Nous sommes en quelque sorte en pleine naissance des concepts de "créateur", "oeuvre" et donc "art".
Psychologiquement, chez l'auteur de la représentation, une transformation s'est produite : il n'est plus seulement au service de la représentation et de la fonction de la représentation ; mais la représentation est à son service, car elle porte en elle sa signature. Il y a donc changement de nature de la fonction de la représentation. L'auteur devient le créateur de la représentation, mais la représentation devient la carte de visite du créateur.
Nous sommes donc en présence d'une fonction duale de la représentation :
- la première fonction est celle de représenter des scènes ayant un intérêt social (souvenir, religieux, etc.) ;
- la seconde fonction est de rattacher cette représentation à celui ou celle qui l'a créée.
Nous entrons donc dans l'art quand l'ego se met suffisamment en avant pour ne plus accepter que la seule fonction de la représentation soit sociale, mais que cette fonction ait aussi un intérêt personnel pour le créateur. Nous sommes donc loin de la vision classique qui vise à généraliser la notion d'art. Dès lors que l'auteur devient créateur, la représentation devient oeuvre et donc art.
Toujours plus d'ego
L'histoire de l'art va nous montrer une progression toujours plus grande vers l'ego. La fonction sociale des oeuvres va progressivement disparaître au cours des siècles pour ne devenir que le reflet de l'ego du créateur, de sa démarche intellectuelle personnelle qu'il faut connaître pour comprendre le sens même de l'existence d'une oeuvre.
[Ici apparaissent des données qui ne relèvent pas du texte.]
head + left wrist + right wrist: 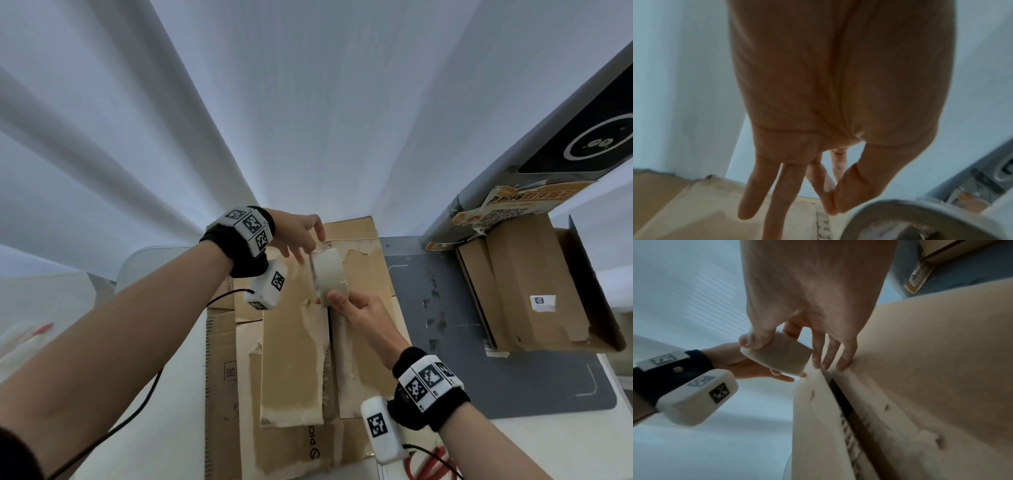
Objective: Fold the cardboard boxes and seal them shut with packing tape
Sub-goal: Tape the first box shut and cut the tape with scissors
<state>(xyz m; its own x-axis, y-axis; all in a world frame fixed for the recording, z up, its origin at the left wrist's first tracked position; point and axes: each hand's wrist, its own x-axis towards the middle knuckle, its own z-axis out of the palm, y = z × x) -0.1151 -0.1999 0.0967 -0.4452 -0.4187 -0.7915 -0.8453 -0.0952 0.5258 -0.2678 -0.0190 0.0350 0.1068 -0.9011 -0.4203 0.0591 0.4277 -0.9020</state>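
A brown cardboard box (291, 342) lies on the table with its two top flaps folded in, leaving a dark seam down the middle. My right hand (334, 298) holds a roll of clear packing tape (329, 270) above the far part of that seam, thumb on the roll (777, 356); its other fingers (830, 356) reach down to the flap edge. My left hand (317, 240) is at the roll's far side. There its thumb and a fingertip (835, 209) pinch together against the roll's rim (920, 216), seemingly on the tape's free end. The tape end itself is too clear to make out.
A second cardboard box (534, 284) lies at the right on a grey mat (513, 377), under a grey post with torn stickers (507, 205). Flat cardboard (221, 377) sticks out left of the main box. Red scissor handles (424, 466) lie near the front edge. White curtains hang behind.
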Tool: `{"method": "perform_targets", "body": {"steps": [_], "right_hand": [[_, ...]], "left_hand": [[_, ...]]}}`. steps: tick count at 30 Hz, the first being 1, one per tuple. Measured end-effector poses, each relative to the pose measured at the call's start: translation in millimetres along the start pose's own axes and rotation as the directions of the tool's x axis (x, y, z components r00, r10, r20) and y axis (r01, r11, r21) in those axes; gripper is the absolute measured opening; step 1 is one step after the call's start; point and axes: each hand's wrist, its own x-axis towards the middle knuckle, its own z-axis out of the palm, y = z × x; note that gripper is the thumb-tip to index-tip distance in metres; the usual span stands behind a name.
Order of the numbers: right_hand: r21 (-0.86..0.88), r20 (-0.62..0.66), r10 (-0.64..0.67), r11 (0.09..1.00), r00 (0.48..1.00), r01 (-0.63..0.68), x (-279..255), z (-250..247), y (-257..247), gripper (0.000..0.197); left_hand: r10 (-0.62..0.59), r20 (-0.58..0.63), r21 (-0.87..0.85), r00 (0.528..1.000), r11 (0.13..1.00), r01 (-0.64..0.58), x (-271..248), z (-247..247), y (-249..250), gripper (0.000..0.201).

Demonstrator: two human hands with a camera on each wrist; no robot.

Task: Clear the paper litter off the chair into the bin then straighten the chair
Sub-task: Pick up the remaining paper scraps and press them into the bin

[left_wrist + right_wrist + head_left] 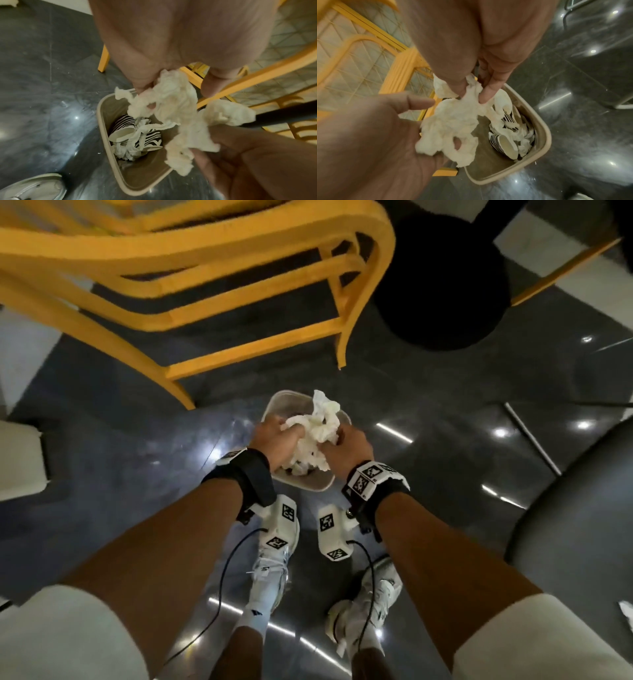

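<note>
Both hands, left hand (274, 436) & right hand (346, 445), grip crumpled white tissue wad (317, 428) over beige plastic bin (109, 152); lower inside rim, then let go together.

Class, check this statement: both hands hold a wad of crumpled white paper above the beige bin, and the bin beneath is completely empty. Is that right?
Not quite. The bin is not empty: the left wrist view shows black-and-white striped paper cups and crumpled paper inside. The rest holds: the left hand and right hand grip the white paper wad above it.
</note>
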Motion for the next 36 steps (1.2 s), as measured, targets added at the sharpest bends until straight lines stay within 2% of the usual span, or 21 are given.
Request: {"method": "perform_targets", "body": {"steps": [2, 4, 6, 8, 10, 12, 15, 18, 21, 23, 24, 26, 28, 30, 33, 36], "right_hand": [[-0.03, 0.087, 0.047, 0.999, 0.995, -0.044, 20.3, 22.4, 3.0, 0.04], [-0.083, 0.138, 0.11, 0.992, 0.984, -0.099, 34.6, 37.4, 11.6, 0.048], [-0.127, 0.149, 0.152, 0.983, 0.977, -0.133, 39.8, 42.8, 21.9, 0.051], [-0.098, 0.166, 0.164, 0.984, 0.972, -0.149, 32.7, 39.8, 30.3, 0.038], [-0.034, 0.179, 0.17, 0.985, 0.969, -0.167, 18.8, 29.3, 35.6, 0.019], [0.024, 0.197, 0.158, 0.986, 0.968, -0.166, 4.1, 13.6, 40.1, 0.014], [0.126, 0.186, 0.143, 0.978, 0.972, -0.167, -20.2, -22.4, 48.3, 0.013], [0.266, 0.109, 0.136, 0.951, 0.985, -0.16, -46.1, -81.4, 68.5, 0.011], [0.424, 0.039, 0.21, 0.882, 0.977, -0.206, -74.2, -149.8, 104.8, 0.012], [0.418, -0.113, 0.216, 0.896, 0.97, -0.151, -91.1, -192.4, 141.9, 0.011], [0.392, -0.194, 0.211, 0.912, 0.958, -0.121, -99.9, -214.0, 158.6, 0.004], [0.432, -0.262, 0.283, 0.889, 0.923, -0.15, -117.4, -257.4, 193.0, 0.015], [0.482, -0.314, 0.355, 0.859, 0.881, -0.175, -132.5, -299.7, 227.0, 0.018], [0.428, -0.351, 0.39, 0.876, 0.851, -0.224, -149.5, -340.2, 263.9, 0.036], [0.363, -0.426, 0.406, 0.895, 0.808, -0.258, -175.9, -398.5, 297.4, 0.025], [0.228, -0.548, 0.33, 0.943, 0.769, -0.242, -192.7, -454.3, 322.8, 0.022]], "left_hand": [[0.009, 0.06, -0.067, 0.998, 0.998, -0.005, 12.6, -4.3, -10.3, 0.025], [-0.005, 0.109, -0.106, 0.994, 0.994, 0.016, 21.3, -5.7, -19.4, 0.038], [-0.018, 0.139, -0.06, 0.99, 0.998, 0.026, 23.9, -7.2, -32.3, 0.048], [-0.032, 0.125, -0.033, 0.992, 0.999, 0.036, 28.2, -7.8, -46.2, 0.057], [-0.039, 0.105, 0.035, 0.994, 0.999, 0.036, 23.6, -8.4, -45.1, 0.041], [-0.007, 0.09, 0.138, 0.996, 0.99, -0.005, 12.7, -4.7, -30.6, 0.025], [0.041, 0.065, 0.273, 0.997, 0.96, -0.057, -1.9, 10.5, -8.5, 0.024], [0.113, 0.09, 0.355, 0.99, 0.925, -0.138, -16.6, 42.6, 22.2, 0.023], [0.158, 0.188, 0.463, 0.969, 0.856, -0.23, -39.1, 97.0, 62.4, 0.016], [0.202, 0.247, 0.479, 0.948, 0.825, -0.301, -63.1, 142.4, 95.0, 0.012], [0.242, 0.272, 0.496, 0.931, 0.794, -0.351, -75.4, 167.0, 110.5, 0.013], [0.307, 0.347, 0.522, 0.886, 0.722, -0.454, -100.8, 218.6, 140.7, 0.014], [0.34, 0.418, 0.526, 0.842, 0.666, -0.529, -123.9, 274.6, 167.8, 0.018], [0.387, 0.475, 0.522, 0.79, 0.599, -0.607, -145.9, 330.5, 191.6, 0.02], [0.412, 0.579, 0.505, 0.703, 0.495, -0.707, -175.6, 409.2, 219.9, 0.022], [0.437, 0.637, 0.498, 0.635, 0.397, -0.771, -195.8, 480.3, 241.3, 0.027]]}}
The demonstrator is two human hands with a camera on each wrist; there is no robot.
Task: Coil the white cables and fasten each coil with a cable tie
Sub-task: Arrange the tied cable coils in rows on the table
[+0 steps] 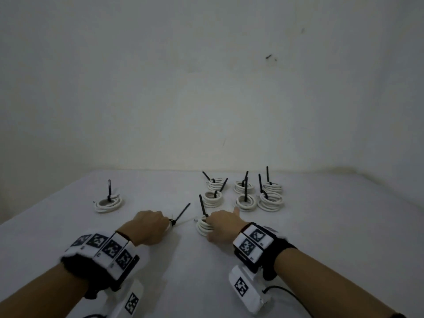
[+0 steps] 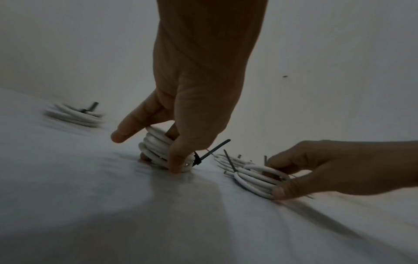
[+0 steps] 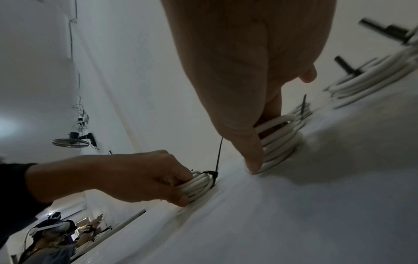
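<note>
White coils: two tied ones on the near bench (image 1: 321, 226).
Left hand (image 1: 150, 227): curled around the left coil (image 2: 156, 151).
Right hand (image 1: 223, 227): grips the right coil (image 1: 203, 226).
Risk: loops may spring loose if a cable tie (image 1: 182, 213) is slack.
Hidden: tie locks, under the fingers.
Far right: finished coils (image 1: 245, 193).

Surface: white table (image 1: 68, 230), meeting the wall at its far edge. Two tied coils rested on it under the hands, one under the left hand (image 1: 150, 227), one under the right hand (image 1: 223, 227). A lone tied coil (image 1: 109, 203) lay beyond the left hand. A cluster of six tied coils (image 1: 246, 193) sat just beyond the right hand, black tie tails up.
</note>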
Alors que la représentation classique nous montre une histoire de l'art en progrès, nous voyons plutôt une "histoire de l'ego" en train de se dessiner, avec une fonction sociale de l'oeuvre la plupart du temps purement inexistante. L'art, au mieux, va se positionner en témoin externe tandis que les représentations du passé sont elles parties intégrantes de la vie de la communauté. La plupart du temps, l'art ne signifiera plus rien que les obsessions de son créateur. Sa fonction sociale sera donc limitée à garnir les musées.
Conclusion
On voit bien que Claude Levi-Strauss, en survolant le sujet, avait senti qu'il y avait un lien entre la société et l'art. Mais englué dans des représentations historiques construites a posteriori, sa pensée ne parvient pas à apporter de sens tant elle évolue sous les contraintes imposées au penseur par le travail des pairs.
Dans les mythes modernes, celui de la "modernité" et celui du "progrès" sont vivaces. Il perdurent dans des représentations intellectuelles préfabriquées qui pilotent les pensées dans les impasses de la pensée analytique, pavée de concepts aux significations sédimentées. Il est du devoir des penseurs modernes de rouvrir l'horizon de la pensée à d'autres façons de penser et de questionner les fondamentaux qui ont été les dieux de la génération d'après-guerre.